=== Section Start ===

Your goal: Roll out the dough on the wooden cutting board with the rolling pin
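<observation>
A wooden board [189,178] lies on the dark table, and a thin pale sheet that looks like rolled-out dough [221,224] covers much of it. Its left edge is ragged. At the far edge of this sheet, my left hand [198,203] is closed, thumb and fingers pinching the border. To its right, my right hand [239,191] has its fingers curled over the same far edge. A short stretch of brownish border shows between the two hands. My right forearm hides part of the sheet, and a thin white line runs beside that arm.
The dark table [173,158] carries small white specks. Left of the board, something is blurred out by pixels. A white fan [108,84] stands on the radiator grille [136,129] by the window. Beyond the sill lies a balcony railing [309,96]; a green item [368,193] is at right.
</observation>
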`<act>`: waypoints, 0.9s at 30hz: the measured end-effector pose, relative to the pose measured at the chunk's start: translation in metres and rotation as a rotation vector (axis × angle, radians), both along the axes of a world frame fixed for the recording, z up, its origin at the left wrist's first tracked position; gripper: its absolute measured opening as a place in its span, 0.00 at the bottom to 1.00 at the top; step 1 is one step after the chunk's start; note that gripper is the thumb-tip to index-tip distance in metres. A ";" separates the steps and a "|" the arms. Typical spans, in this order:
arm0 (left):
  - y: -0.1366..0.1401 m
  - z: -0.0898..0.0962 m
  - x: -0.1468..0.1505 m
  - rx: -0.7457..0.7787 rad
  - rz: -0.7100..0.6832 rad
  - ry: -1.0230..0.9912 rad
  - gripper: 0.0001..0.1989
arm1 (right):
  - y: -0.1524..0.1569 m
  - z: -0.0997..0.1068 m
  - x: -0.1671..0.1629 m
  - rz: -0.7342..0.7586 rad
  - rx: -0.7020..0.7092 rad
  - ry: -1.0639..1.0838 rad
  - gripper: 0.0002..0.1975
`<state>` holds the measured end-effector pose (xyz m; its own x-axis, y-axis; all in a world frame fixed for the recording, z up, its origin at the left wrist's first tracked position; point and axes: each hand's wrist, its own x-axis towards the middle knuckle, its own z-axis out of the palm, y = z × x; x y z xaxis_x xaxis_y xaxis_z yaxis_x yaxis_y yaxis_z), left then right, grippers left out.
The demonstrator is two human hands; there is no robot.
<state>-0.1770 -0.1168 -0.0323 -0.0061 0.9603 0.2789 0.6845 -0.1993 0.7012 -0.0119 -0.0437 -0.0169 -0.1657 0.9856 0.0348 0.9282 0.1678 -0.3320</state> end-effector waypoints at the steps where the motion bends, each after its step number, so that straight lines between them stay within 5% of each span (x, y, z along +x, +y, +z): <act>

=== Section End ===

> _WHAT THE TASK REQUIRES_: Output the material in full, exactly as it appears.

> _EXERCISE SOLUTION_:
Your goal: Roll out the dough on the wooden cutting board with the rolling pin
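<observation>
A wooden board [189,178] lies on the dark table, and a thin pale sheet that looks like rolled-out dough [221,224] covers much of it. Its left edge is ragged. At the far edge of this sheet, my left hand [198,203] is closed, thumb and fingers pinching the border. To its right, my right hand [239,191] has its fingers curled over the same far edge. A short stretch of brownish border shows between the two hands. My right forearm hides part of the sheet, and a thin white line runs beside that arm.
The dark table [173,158] carries small white specks. Left of the board, something is blurred out by pixels. A white fan [108,84] stands on the radiator grille [136,129] by the window. Beyond the sill lies a balcony railing [309,96]; a green item [368,193] is at right.
</observation>
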`<act>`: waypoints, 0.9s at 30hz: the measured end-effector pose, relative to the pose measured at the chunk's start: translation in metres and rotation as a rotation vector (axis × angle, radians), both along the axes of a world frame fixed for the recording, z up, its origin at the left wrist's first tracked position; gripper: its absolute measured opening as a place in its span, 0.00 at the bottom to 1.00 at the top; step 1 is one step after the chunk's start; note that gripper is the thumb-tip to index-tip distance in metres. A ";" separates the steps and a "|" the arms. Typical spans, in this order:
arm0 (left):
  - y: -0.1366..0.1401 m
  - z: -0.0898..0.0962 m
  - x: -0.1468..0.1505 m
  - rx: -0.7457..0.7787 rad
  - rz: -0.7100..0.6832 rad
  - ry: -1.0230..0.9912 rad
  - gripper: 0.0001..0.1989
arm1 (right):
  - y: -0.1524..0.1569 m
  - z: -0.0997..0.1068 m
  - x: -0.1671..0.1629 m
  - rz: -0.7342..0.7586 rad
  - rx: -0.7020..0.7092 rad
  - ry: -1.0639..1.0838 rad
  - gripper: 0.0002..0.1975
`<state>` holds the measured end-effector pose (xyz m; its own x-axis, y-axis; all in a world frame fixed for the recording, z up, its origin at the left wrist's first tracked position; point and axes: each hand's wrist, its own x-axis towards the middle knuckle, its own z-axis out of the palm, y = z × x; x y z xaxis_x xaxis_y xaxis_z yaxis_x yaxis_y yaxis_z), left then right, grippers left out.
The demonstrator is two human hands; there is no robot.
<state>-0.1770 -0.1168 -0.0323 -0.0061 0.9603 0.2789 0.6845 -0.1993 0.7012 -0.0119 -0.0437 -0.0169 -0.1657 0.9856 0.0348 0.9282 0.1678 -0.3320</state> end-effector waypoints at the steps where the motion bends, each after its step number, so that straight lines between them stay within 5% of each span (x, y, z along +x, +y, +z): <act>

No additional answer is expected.